Chamada
- Clara Godoy
- 2 de nov. de 2024
- 3 min de leitura
Vozes.
As ouço na chamada de discord que entrei. Por curiosidade, por vontade. Por tédio. A chamada se trata de um jogo entre amigos, como tantos outros que já fiz parte. Só que nesse, não sou bem vinda. Um arranjo me deixou de fora de um desses jogos. Sem meu conhecimento, fui subtraída dessa realidade. Fazia tempo de que não fazia parte disso. E quando fiz foi mais por namorar um dos amigos que estava em chamada, não efetivamente por ser eu. Eu, eu mesma, tenho que merecer meu lugar ali dentro. Tenho que ser forte e decidida nessa nova realidade. A realidade de estar inserida em um lugar que não me aceita. Por que eu era só a namorada daquele amigo. E agora que estamos separados, tem pessoas que me odeiam.

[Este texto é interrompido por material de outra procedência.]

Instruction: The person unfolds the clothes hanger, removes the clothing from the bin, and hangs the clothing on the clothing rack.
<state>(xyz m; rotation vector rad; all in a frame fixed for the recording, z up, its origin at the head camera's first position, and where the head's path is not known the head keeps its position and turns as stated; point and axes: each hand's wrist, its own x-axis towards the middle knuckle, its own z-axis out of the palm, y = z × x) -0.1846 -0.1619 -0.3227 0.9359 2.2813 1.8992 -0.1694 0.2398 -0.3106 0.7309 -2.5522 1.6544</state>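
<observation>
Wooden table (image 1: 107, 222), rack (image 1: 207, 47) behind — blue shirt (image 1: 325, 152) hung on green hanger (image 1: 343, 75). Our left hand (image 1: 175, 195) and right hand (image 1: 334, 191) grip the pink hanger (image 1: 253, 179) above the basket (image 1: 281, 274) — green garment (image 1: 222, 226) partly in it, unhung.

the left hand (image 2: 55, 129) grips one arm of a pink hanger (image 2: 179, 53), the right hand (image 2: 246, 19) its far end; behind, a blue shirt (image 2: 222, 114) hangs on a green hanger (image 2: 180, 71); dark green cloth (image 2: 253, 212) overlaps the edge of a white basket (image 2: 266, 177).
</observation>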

Sei bem quem são. Das pessoas que imagino que sejam, não interajo como deveria. As vezes dou um coice de graça. As vezes elas me ignoram. As vezes eu penso se deveria sair das chamadas, me sinto deslocadas. Mas aí lembro dos meus amigos queridos e desisto da ideia. Eu amo eles.
Vozes.
Eu ouço vozes distantes. Risadas que não compartilho. Comentários que não entendo. Narrativas que não me insiro. Mas sorrio. Sorrio em preencher o vazio. Sorrio em abraçar o perigo. Sorrio em deslocar-me do destino. Sorrio.
Vozes.
Elas não falam comigo. Não me ouvem também. Elas são de pessoas independentes. Elas são de pessoas de que de nada tem a ver com a minha vida. Pessoas que não observam as minhas derrotas, nem celebram as minhas vitórias.
Bom
Talvez exista quem celebre minhas vitórias. Mesmo que minha amizade por muitos momentos possa só parecer troco de bala. Mesmo que eu brigue. Mesmo que eu seja difícil. Mesmo que, naquela chamada, existam pessoas que me odeiam, que me desprezam, que espalharam mentiras sobre mim. Que espalharam inverdades. Talvez exista aqueles que me amam.
Vozes
Dela, não ouço. Ainda não estamos com ela aqui na chamada. Espere alguns dias.
Cansei de esperar. Amo ela, como amiga. Amo sua presença. Quero ela. Se ela estivesse aqui, comigo... só Deus viraria o olho para as coisas que faríamos. Seu corpo suado, meu. Eu por cima, eu de costas. Eu a sujulgando, ela me subjulgando, a respiração pesada, os gemidos Ah! O dedo passando por devagar na parte de dentro da coxa devagar. Calafrio. Se fosse uma bisexual da faculdade, depois da foda ela fumaria pod. Mas não ela.
Ela terminaria e se jogaria na cama. Ela recuperaria as forças por um momento. Enquanto eu, insaciável, voltaria a beijá-la. Cansei de esperar por ela. Ela nem sabe que gosto dela, Ela mora no Rio de Janeiro e eu em São Paulo. Ela mora em Paris e eu em Londres. Ela mora em Nova York e eu na California.
Ei, você
Ei, você, minha amiga
Ei, amiga, minha amiga
Venha até aqui. Venha até mim
Eu ouço vozes. Não é a sua. Gosto da nossa amizade. Não gosto da amizade das outras. Não quero ficar com mais nenhuma mulher que não seja você. Mas você nem sabe disso. Quero você comigo. Quando se formar, quando sair desse fim de mundo. Vou sustentar nosso pequeno apartamento na cidade. Você vai trabalhar aqui. Se quiser. Se quiser ficar comigo. Se quiser me aceitar. Se um dia me amar. Se um dia quiser comigo morar. Se um dia não desistir. Se um dia resistir. Se um dia ao meu charme não sucumbir.
Eu ouço vozes.
Você escreve bem. É importante prestar atenção nas vozes que ouvimos.